Goila’s success with butter chicken has thrown open the debate on whether modern can be decoupled from traditional or whether the route to the former is through the latter. Kapoor, who became a household name in the early 1990s with his TV show Khana Khazana, stirs the pot even further by saying modern or progressive Indian cuisine are terms coined by writers in recent times to define a trend that has existed in the industry for decades.

“In college, we would playfully add cocoa to make chocolate gulab jamun. My first menu about 25 years ago had golgappa with prawns, and I served it with solkadi. I never called it modern Indian, I was just playing around. Chefs love to play with techniques, back then and even now,” he says. “Only now, it’s the way the food is branded, because people expect us to.”

At the far end of the spectrum from Kapoor stands Kalra with his team of chefs that serves up levitating desserts, sushi burgers and cocktails in a lightbulb. Despite seemingly disparate forms of food that they specialise in, Kalra seems to echo Kapoor when he says innovation is not restricted to science. “My dad [the late food writer-turned-consultant] Jiggs Kalra invented the tandoori salmon and there was nothing molecular about it, yet it was one of the most innovative dishes of his time,” he says. All Senior Kalra, an entrenched traditionalist, did was to use quality Scottish or Norwegian salmon, marinate it in traditional Indian spices, incorporate novelty by adding orange juice and red wine, and soon he had heads of states swooning over its flavours.

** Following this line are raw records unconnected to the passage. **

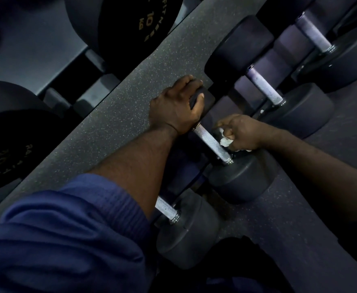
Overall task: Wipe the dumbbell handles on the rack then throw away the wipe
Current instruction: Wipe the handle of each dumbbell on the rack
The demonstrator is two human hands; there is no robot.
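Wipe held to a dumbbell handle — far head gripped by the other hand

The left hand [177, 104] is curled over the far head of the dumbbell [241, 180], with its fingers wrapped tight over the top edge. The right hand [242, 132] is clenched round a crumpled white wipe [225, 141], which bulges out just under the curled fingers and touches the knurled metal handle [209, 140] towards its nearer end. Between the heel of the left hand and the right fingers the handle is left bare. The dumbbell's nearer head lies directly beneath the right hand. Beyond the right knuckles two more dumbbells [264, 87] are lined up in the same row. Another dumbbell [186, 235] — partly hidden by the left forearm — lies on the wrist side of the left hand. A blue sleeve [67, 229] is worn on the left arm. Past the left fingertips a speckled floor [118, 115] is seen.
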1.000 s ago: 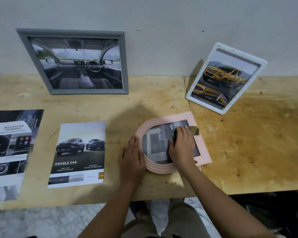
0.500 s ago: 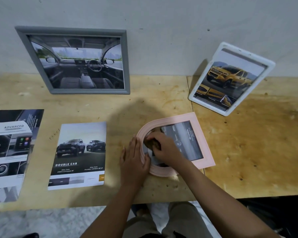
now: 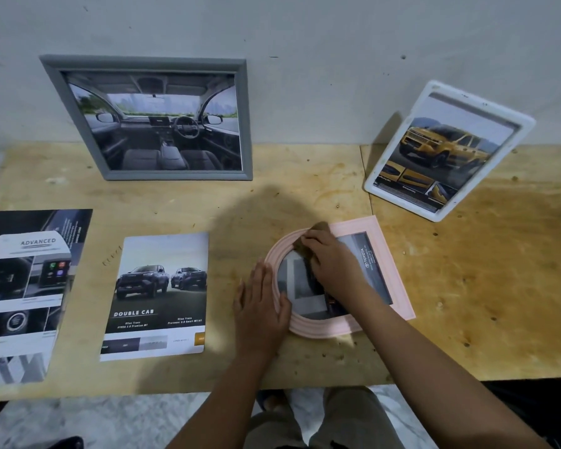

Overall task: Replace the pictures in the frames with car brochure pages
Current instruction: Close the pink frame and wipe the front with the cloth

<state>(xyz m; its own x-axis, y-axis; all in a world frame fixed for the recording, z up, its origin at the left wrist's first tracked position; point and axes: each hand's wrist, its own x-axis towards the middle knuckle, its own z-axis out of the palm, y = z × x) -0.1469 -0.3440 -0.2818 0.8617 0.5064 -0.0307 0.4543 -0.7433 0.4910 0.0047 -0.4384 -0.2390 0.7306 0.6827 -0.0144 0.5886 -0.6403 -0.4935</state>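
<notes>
Pressed flat left hand [image 3: 261, 306] on pink arched picture frame [image 3: 388, 270]; clutched brown wad [image 3: 319, 226] against its pane in right hand [image 3: 332, 264].

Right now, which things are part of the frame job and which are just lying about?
In use: pink frame, page inside it, brown piece gripped by the right hand, left hand flat on its rim.
Idle: grey frame and white frame, both showing car pictures; DOUBLE CAB page and ADVANCED page loose on the table.
</notes>
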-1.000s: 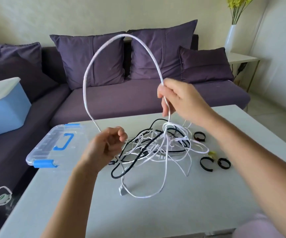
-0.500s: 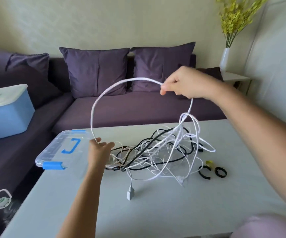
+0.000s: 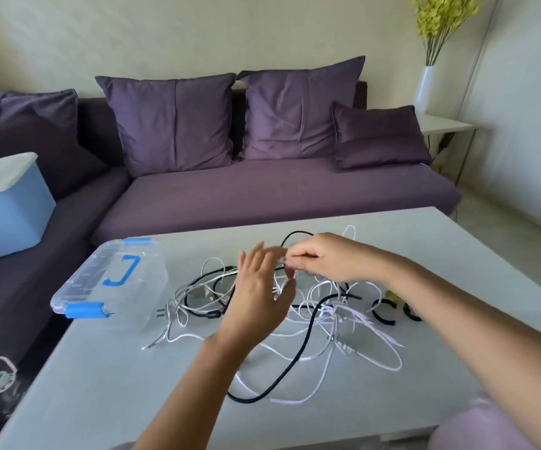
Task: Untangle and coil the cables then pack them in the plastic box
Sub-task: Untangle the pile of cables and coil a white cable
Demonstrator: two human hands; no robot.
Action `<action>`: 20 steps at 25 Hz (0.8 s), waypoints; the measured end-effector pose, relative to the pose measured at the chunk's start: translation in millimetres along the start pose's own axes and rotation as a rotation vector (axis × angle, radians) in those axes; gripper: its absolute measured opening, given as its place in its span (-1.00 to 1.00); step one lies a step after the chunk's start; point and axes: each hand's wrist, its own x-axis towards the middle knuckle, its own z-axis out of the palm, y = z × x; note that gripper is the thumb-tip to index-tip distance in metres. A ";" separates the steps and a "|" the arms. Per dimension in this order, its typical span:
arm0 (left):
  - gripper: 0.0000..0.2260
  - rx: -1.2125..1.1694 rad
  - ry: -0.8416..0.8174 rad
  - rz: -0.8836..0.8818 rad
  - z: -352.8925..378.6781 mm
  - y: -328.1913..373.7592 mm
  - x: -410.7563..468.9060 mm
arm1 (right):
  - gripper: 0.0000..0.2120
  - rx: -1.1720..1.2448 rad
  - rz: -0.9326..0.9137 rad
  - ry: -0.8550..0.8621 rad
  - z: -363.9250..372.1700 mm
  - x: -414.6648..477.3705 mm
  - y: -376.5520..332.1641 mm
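Observation:
A tangle of white and black cables (image 3: 314,319) lies spread on the pale table (image 3: 100,384). A thick black cable (image 3: 282,375) loops toward the front. My right hand (image 3: 324,259) hovers low over the back of the tangle and pinches a thin white cable between thumb and fingers. My left hand (image 3: 259,293), blurred, is raised over the middle of the tangle with fingers spread and holds nothing. The clear plastic box (image 3: 100,284), lid on with blue handle and clips, stands at the table's left edge.
Black strap rings (image 3: 384,311) and a small yellow piece (image 3: 392,295) lie right of the tangle, partly behind my right forearm. A purple sofa (image 3: 262,190) runs behind the table. A blue bin (image 3: 3,206) sits on its left part. A white vase (image 3: 423,89) stands far right.
The thick white loop held high between both hands has come down onto the table. My left hand let go and opened. My right hand dropped low and now pinches a thin white cable.

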 end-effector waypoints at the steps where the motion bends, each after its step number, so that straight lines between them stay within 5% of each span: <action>1: -0.80 -0.042 -0.038 0.032 4.3 3.6 -0.9 | -0.75 0.035 0.002 0.010 6.3 -1.3 4.4; 6: -0.71 -0.238 -0.075 -0.138 -10.2 9.7 9.5 | -0.82 0.618 0.187 -0.037 26.2 -31.4 46.3; 9: -0.68 -0.396 0.019 -0.223 -31.4 9.2 16.0 | -0.96 0.895 0.110 -0.166 26.2 -43.5 57.4; 14: -0.65 -0.936 0.370 -0.390 -62.1 3.7 21.4 | -0.88 0.755 0.031 -0.124 36.5 -30.3 50.6; 17: -0.63 -1.166 0.469 -0.552 -61.8 -4.7 19.5 | -0.91 0.557 0.085 0.089 53.9 -20.6 47.9; 20: -0.59 -0.885 0.328 -0.659 -61.7 -17.6 18.0 | -0.86 0.251 0.091 0.388 60.3 -19.1 52.0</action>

In fact, Kalra now claims to be entering into a post-molecular phase that, on one hand, uses equipment at the cutting edge of innovation—tonic homogenisers, rotary evaporators, etc—and, on the other, traditional techniques like pickling. At Mumbai’s Masala Library, he offers kheema with bitter gourd in which the vegetable almost turns sweet after a fortnight of pickling. Soon, he’s looking to open a single-outlet restaurant in Delhi that’ll pay homage to his late father’s extensive research on food and his traditionalist roots. “There will be no molecular there. The modern world is the juxtaposition of the old and the new and that’s where cuisine is headed in future,” he says.

Zacharias takes this marriage even further by exploring traditional, local produce that hasn’t made it to the menus of many Indian restaurants yet. In the last four years at The Bombay Canteen he’s used around 120 vegetables in his kitchen, all of which are indigenous and seasonal. The 33-year-old is loathe to using anything imported, which means he’s shut the doors on regulars like avocado, olive oil, broccoli, lettuce or asparagus. He took two years to put together an Indian equivalent of the beetroot and goat’s cheese salad, replacing the cheese with the Parsi topli paneer and the salad greens with young amaranth leaves.

“The next level of innovation will come from exploring the unexplored, from showcasing food that’s either misrepresented or underrepresented. Like food from the Northeast. It’s about breaking stereotypes even within regions. Rajasthan isn’t just about dal-baati-churma, or Kerala about appam and stew,” says Zacharias.

Will they swing the pendulum away from rising diner fatigue? We’ll wait for the verdict once the next course is served.